Refusé par le comité de sélection du festival de Cannes en 1993, mais présenté lors de la quinzaine des réalisateurs, et acclamé durant 15 minutes par des spectateurs conquis "Vale Abraão" est probablement l'œuvre la plus "littéraire" de Manuel de Oliveira, même si, l'homme grand passionné de littérature et de poésie a toujours cherché à faire résonner son cinéma avec l'écrit.


Contrarié dans sa volonté d'adapter Madame Bovary de Flaubert (deux autres films étaient alors en projet), le cinéaste donne vie dans la vallée du Douro à une autre héroïne romanesque, Ema, née à sa demande sous la plume de son amie, l'écrivaine Agustina Bessa-Luís.

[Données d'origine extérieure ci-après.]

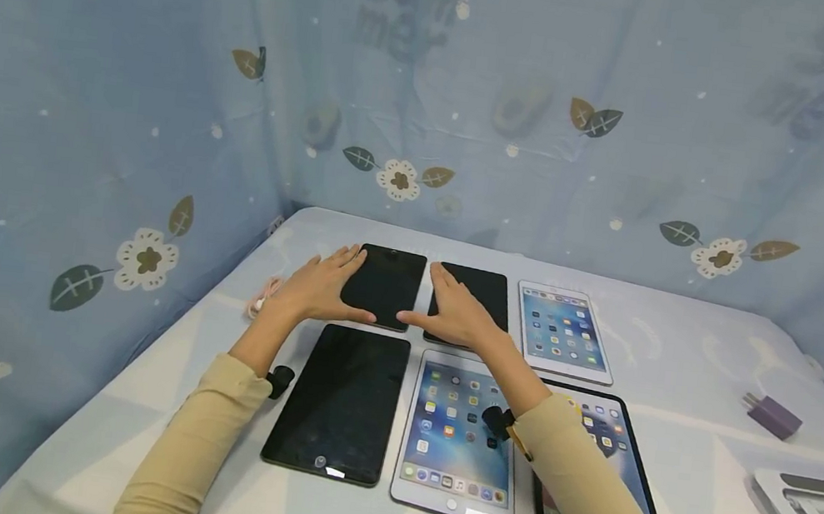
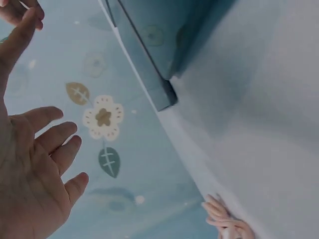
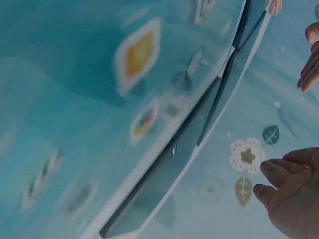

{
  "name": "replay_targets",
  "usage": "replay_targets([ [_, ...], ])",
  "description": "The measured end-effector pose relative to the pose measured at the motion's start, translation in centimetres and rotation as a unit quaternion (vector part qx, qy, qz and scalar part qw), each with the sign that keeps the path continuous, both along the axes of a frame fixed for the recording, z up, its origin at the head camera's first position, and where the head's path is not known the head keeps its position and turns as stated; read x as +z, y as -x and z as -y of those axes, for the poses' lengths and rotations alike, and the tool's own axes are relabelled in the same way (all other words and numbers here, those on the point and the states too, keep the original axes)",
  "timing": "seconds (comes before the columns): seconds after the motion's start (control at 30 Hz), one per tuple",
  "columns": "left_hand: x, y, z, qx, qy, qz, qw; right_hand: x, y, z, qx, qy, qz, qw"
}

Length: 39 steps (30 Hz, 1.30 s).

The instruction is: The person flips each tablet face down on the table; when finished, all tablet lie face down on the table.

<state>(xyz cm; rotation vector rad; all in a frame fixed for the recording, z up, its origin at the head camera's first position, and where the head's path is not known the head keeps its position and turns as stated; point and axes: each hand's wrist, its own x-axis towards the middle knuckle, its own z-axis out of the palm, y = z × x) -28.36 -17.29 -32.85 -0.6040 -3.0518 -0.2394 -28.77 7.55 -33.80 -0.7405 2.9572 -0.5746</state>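
Sleeves cut off below; right hand partly hides 1 black tablet.

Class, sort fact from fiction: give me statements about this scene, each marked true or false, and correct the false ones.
1. Six tablets lie in two rows on the table. True.
2. All the tablets' screens are lit. False: three are dark.
3. In the head view, the thumbs of the left hand and right hand point toward each other. True.
4. A purple plug lies right of the tablets. True.
5. The right hand grips the plug. False: it is over the back-middle tablet.
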Motion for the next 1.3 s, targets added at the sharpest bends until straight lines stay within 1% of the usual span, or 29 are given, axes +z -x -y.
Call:
replay_targets([
  [0.13, -0.4, 0.4, 0.2, 0.009, -0.006, 0.006, 0.9999, -0.5, 0.5, 0.9, 0.003, 0.011, 0.017, 1.0],
  [0.33, -0.9, 0.9, 0.6, 0.021, -0.041, 0.009, 0.9989, -1.0, 1.2, 1.9, 0.0, 0.016, 0.04, 0.999],
  [0.47, -1.1, 1.1, 0.9, 0.026, -0.075, 0.038, 0.9961, -0.9, 1.6, 2.5, 0.003, 0.026, 0.053, 0.998],
  [0.57, -1.4, 1.4, 1.0, 0.03, -0.09, 0.059, 0.9938, -1.1, 1.8, 3.0, 0.006, 0.033, 0.062, 0.998],
  [0.67, -1.5, 1.5, 1.1, 0.041, -0.082, 0.078, 0.9927, -1.3, 2.0, 3.3, 0.005, 0.041, 0.069, 0.997],
  [0.8, -1.5, 1.6, 1.2, 0.058, -0.065, 0.114, 0.9897, -1.6, 2.0, 3.5, 0.004, 0.053, 0.077, 0.996],
  [0.87, -1.7, 1.7, 1.1, 0.058, -0.057, 0.127, 0.9885, -1.8, 2.0, 3.4, 0.002, 0.054, 0.079, 0.995],
  [1.03, -2.1, 2.1, 1.0, 0.058, -0.038, 0.145, 0.987, -2.4, 2.2, 3.4, -0.009, 0.054, 0.078, 0.995],
  [1.17, -2.3, 2.3, 1.0, 0.065, -0.039, 0.159, 0.9843, -2.8, 2.4, 3.3, -0.025, 0.031, 0.076, 0.996],
  [1.3, -2.5, 2.4, 1.0, 0.058, -0.031, 0.161, 0.9848, -3.2, 2.4, 3.3, -0.048, 0.011, 0.08, 0.996],
])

Mais Manoel n'est pas Gustave, et si comme chez l'écrivain, ses personnages féminins ont le romantisme chevillé au corps, Ema, être pensant n'est pas une simple victime de son inclinaison, le bovarisme est pour elle un terme dévalorisant, qu'elle refuse lorsqu'un ami de son mari la compare : elle ne subit ses passions, pense même les assumer.

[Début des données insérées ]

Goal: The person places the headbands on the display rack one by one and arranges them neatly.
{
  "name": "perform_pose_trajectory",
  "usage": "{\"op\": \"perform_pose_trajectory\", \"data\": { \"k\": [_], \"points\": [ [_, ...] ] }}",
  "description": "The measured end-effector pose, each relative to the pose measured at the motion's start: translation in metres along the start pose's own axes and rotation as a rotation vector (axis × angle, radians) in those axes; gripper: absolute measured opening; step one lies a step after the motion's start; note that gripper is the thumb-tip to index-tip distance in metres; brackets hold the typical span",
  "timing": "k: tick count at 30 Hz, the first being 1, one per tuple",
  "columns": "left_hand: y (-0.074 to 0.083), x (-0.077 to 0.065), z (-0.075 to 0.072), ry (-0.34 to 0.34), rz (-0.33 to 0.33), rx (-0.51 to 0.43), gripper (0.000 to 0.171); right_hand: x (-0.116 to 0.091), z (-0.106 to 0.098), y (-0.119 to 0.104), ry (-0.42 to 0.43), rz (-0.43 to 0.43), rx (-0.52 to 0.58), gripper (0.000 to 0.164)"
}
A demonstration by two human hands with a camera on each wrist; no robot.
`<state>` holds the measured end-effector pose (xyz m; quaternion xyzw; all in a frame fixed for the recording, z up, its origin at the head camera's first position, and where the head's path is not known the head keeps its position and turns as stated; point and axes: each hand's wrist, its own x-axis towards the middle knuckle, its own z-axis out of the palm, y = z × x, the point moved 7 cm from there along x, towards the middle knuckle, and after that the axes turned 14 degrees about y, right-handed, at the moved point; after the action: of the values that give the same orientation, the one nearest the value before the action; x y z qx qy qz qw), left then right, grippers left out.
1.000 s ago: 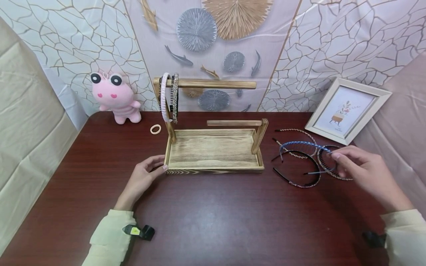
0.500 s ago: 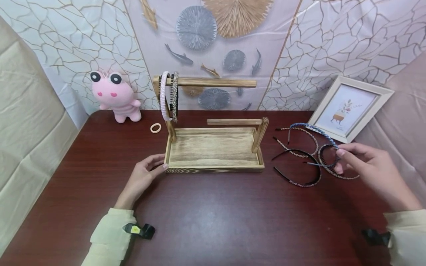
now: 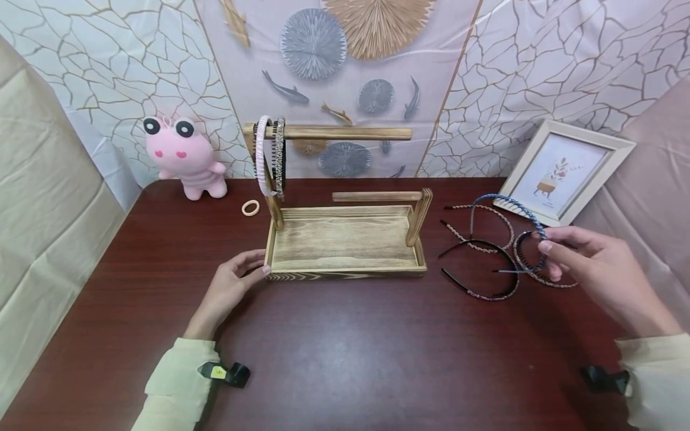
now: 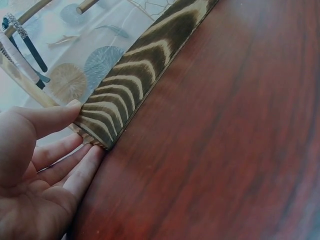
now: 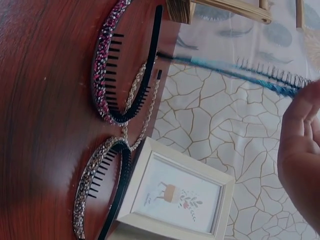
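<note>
At the stand's left front corner, my left hand (image 3: pixel 229 287) holds the wooden headband stand (image 3: pixel 345 239), thumb on the corner and fingers against its end wall. My right hand (image 3: pixel 598 263) pinches a blue headband (image 3: pixel 520 206) with comb teeth, raised above the table at the right; the right wrist view shows one blue arm (image 5: pixel 240 75) of it. A pale lavender headband (image 3: pixel 261 155) and a glittery silver one hang at the left end of the stand's upper bar (image 3: pixel 350 133). Loose below the blue one lie a pink-and-black sparkly headband (image 5: pixel 102 60), a bronze sparkly headband (image 5: pixel 85 185) and a braided gold headband (image 5: pixel 150 110).
Behind the loose headbands a white picture frame (image 3: pixel 563 170) leans at the back right. A pink plush toy (image 3: pixel 185 155) stands at the back left, near a small pale ring (image 3: pixel 250 208). The stand's shorter lower bar (image 3: pixel 377 196) points left from its right post.
The blue headband has swung up and to the right, its arch now tilted higher. My right hand has shifted slightly right and up; my left hand stays on the stand's corner.
</note>
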<state>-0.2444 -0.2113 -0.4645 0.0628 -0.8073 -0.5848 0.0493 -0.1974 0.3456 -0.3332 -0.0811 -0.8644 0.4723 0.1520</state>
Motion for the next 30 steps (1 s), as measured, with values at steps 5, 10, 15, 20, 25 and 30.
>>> {"op": "perform_pose_trajectory", "data": {
  "k": [5, 10, 15, 20, 25, 30],
  "points": [
    [0.0, 0.0, 0.0, -0.003, -0.001, -0.005, 0.049, 0.002, 0.003, -0.003, 0.012, 0.004, 0.126, 0.011],
    [0.0, 0.0, 0.0, -0.002, -0.004, -0.007, 0.048, 0.003, 0.008, -0.005, -0.025, 0.036, 0.347, 0.01],
    [0.0, 0.0, 0.0, -0.003, -0.003, -0.013, 0.048, 0.004, 0.013, -0.006, -0.074, 0.057, 0.478, 0.011],
    [0.0, 0.0, 0.0, -0.004, -0.007, -0.014, 0.049, 0.005, 0.017, -0.009, -0.074, 0.061, 0.501, 0.008],
    [-0.001, 0.0, 0.0, -0.002, -0.013, -0.007, 0.05, 0.006, 0.023, -0.015, -0.079, 0.061, 0.488, 0.005],
    [-0.001, -0.001, 0.0, 0.003, -0.017, -0.009, 0.049, 0.012, 0.029, -0.019, -0.057, 0.069, 0.456, 0.006]
  ]
}}
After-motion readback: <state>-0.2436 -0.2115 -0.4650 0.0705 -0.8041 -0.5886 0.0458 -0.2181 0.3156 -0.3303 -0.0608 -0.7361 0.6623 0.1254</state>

Adolescente balbutiante, lorsqu'elle effectue ses premiers pas dans la bourgeoisie de la "Cidade Invicta", Ema saisit bien vite la nature des hommes ("leur grâce virile"), avides de possession et sa propre condition de femme objet qu'elle entend transcender. Lors de la première rencontre avec Carlos Paiva, médecin agriculteur plus âgée, portant dans sa démarche toute l'assurance d'une position sociale jetée au visage de ses interlocuteurs, Ema le trouve stupide : plus tard, alors qu'elle prétend l'avoir oublié, elle le trouve beau "avec les dents régulières des caissiers" ; il est acquis qu'elle ne l'aimera jamais pleinement, lui réservera toujours un fond de mépris. Mais comme Emma, Ema se berce des illusions de la jeunesse son entrée dans "le monde", les bals fastueux la grisent, son mariage l'ennuie et elle rêve d'un ailleurs dans les bras d'un autre.

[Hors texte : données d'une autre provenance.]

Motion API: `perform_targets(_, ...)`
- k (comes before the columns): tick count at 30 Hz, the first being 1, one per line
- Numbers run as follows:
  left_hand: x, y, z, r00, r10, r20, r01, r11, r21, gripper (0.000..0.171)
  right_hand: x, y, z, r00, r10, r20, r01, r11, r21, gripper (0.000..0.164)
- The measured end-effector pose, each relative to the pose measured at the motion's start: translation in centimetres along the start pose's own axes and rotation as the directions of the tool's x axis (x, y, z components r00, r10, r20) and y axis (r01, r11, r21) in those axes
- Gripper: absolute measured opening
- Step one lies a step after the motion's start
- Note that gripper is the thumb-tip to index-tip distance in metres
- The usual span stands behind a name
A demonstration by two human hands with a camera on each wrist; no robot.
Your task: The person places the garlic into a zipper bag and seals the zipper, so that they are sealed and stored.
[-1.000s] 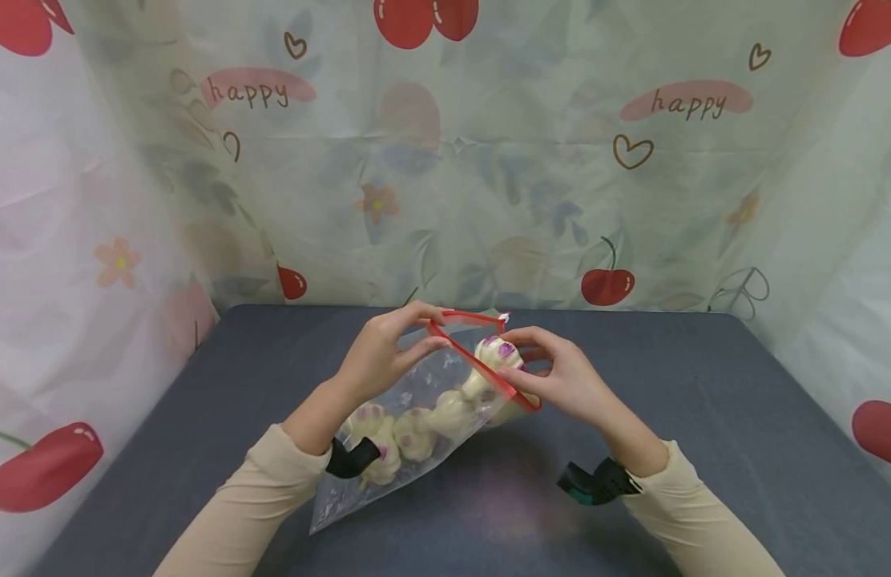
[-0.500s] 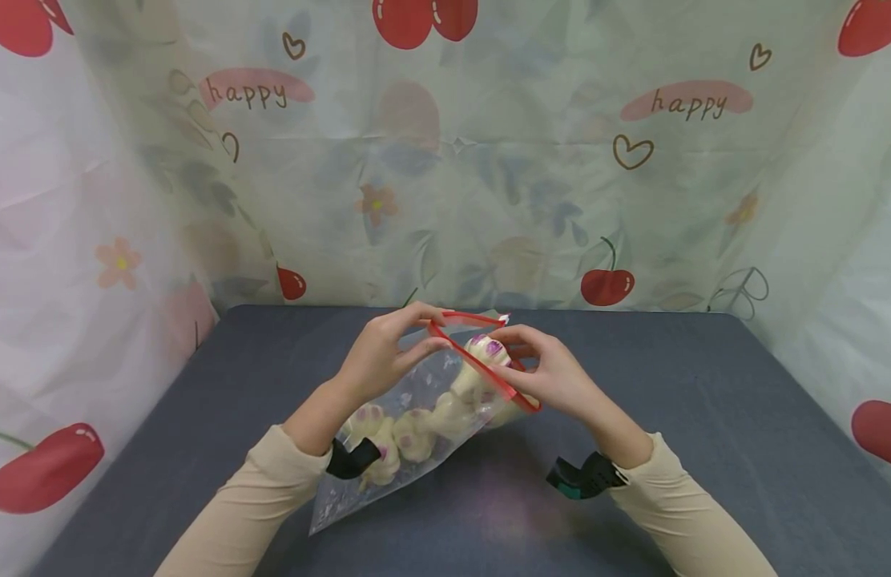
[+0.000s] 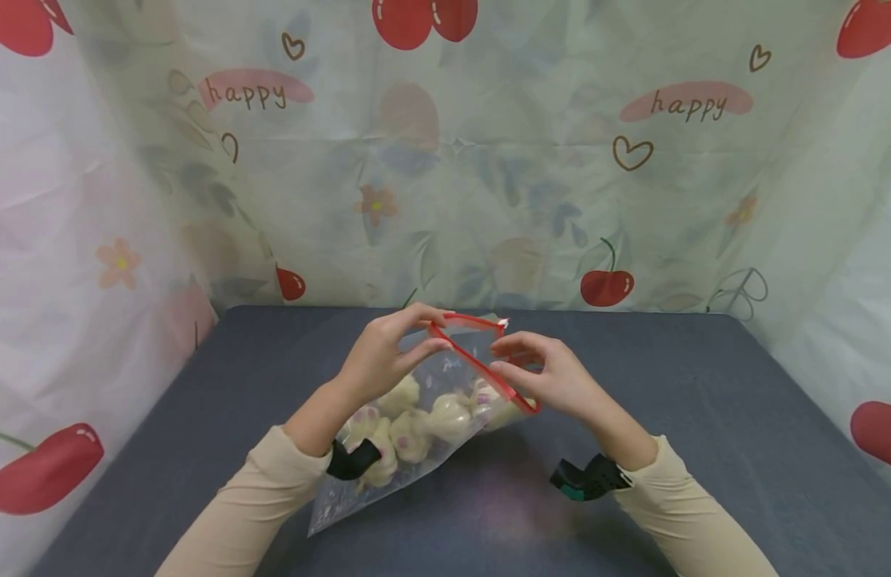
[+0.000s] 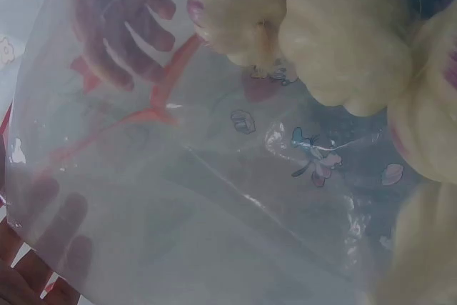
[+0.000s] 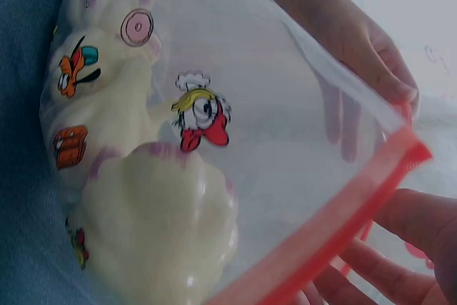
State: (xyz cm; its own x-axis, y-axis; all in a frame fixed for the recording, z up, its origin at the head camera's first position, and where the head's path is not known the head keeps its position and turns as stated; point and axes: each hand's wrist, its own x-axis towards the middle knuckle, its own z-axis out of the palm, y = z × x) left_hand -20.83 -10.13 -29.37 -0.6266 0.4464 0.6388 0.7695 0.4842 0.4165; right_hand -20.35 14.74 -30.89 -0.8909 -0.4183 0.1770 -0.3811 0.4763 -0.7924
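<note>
A clear zip bag [image 3: 344,513] with a red zip strip [image 3: 481,365] lies slanted on the table, its mouth parted. My left hand [image 3: 376,353] pinches the far left part of the rim between thumb and fingers. Several pale garlic bulbs [image 3: 449,417] with purple patches lie inside. At the mouth is my right hand [image 3: 557,377], fingers loosely bent and nothing between them. The right wrist view shows a garlic bulb [image 5: 161,212] close up through the printed plastic, with the right hand's fingers [image 5: 421,223] beside the strip. Through the film, the left wrist view shows bulbs [image 4: 346,41] too.
A dark grey tabletop [image 3: 669,385] spreads around the bag. Behind and at both sides hangs a curtain [image 3: 460,200] printed with cherries and words. Each wrist carries a black camera mount [image 3: 590,477].
The right hand has let go of a garlic bulb, which dropped from the mouth down into the bag. That hand shifted slightly left. The left hand kept its pinch on the rim.
</note>
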Motion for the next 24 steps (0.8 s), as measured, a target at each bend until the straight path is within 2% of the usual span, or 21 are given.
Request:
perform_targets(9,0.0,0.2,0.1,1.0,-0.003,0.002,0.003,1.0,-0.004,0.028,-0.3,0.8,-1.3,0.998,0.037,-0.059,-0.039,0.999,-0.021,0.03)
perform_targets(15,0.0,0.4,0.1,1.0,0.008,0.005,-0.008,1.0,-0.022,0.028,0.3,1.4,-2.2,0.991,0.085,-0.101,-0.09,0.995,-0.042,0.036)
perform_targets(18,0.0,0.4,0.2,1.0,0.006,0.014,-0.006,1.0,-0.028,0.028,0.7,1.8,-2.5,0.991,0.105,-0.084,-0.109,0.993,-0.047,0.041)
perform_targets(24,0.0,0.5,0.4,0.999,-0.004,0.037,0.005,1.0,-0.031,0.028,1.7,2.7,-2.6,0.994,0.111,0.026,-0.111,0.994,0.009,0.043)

Peu à peu Ema s'arrache à son destin bovarien (pour un temps au moins) , refusant de s'abandonner à la mélancolie du romantisme désabusé, malgré sa légère claudication, la jeune femme est vive, spirituelle, conquérante. Ce faisant le cinéaste ne se complait pas non plus dans une posture bovarienne, opposant la grâce d'Ema (Leonor Silveira), toujours filmée dans la lumière, à la vacuité des hommes, l'élégance des mots à la banalité des situations. En vieux singe, Manoel sait bien que le temps au cinéma rend grâce à la beauté des plans: ses longs plans fixes sur les paysages, les visages sont des appels à la contemplation, à la méditation presque, les travellings, rares, préfigurent un changement de ton soudain, l'image est soigneusement travaillée, tout comme les intérieurs accueillants. Et puis, comme une évidence, l'actrice chez lui irradie tous les plans et patiemment, il construit une fresque ample reprenant les gimmicks expérimentées dans Francesca, " Suivant la manière absolument stupéfiante qu’il (a) de faire du cinéma, à la fois très archaïque et complètement insolente" *. A la manière de scènes de dialogues parfois déroutantes avec des personnages presque hors cadre, soulignant l'incommunicabilité, De Oliveira suggère plus qu'il n'impose, tout est limpide dans sa mise en scène.


Val Abraham est un chef-d'œuvre redécouvert, un des ces bonheurs que tout cinéphile espère secrètement lorsqu'il s'aventure sur les chemins du cinéma plus confidentiel, tout juste pourrait-on lui reprocher une dernière demi-heure un peu plus étirée à moins que notre aptitude à la contemplation ne se soit érodée à la lecture de productions jouant toujours plus sur l'impatience supposée de son spectateur.